Leave the images out. Give every line below again, precisely.
---*---
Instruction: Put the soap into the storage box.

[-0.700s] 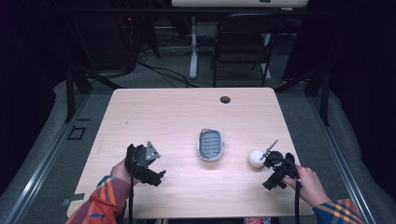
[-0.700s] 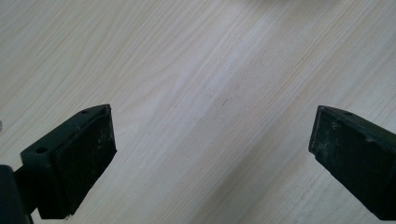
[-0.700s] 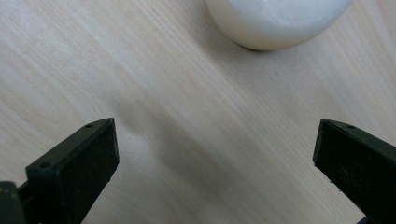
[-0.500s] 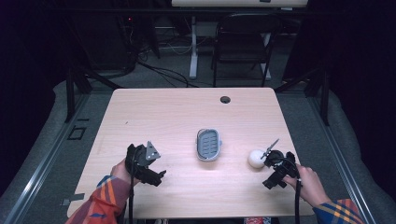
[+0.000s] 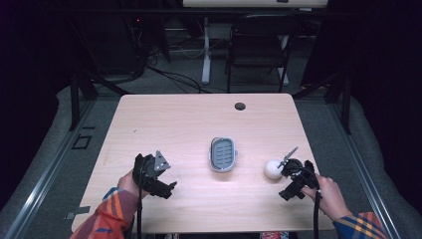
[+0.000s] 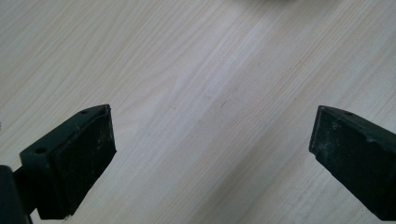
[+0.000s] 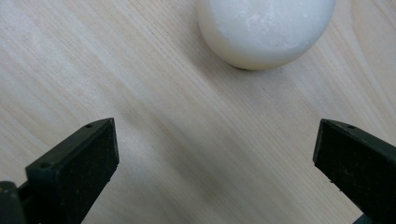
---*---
> [Finished exercise]
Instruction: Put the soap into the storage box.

[-0.700s] 
[-0.700s] 
[-0.700s] 
[-0.500s] 
[+0.000s] 
[+0.000s] 
[+0.000s] 

The answer to this exercise has been written out completely.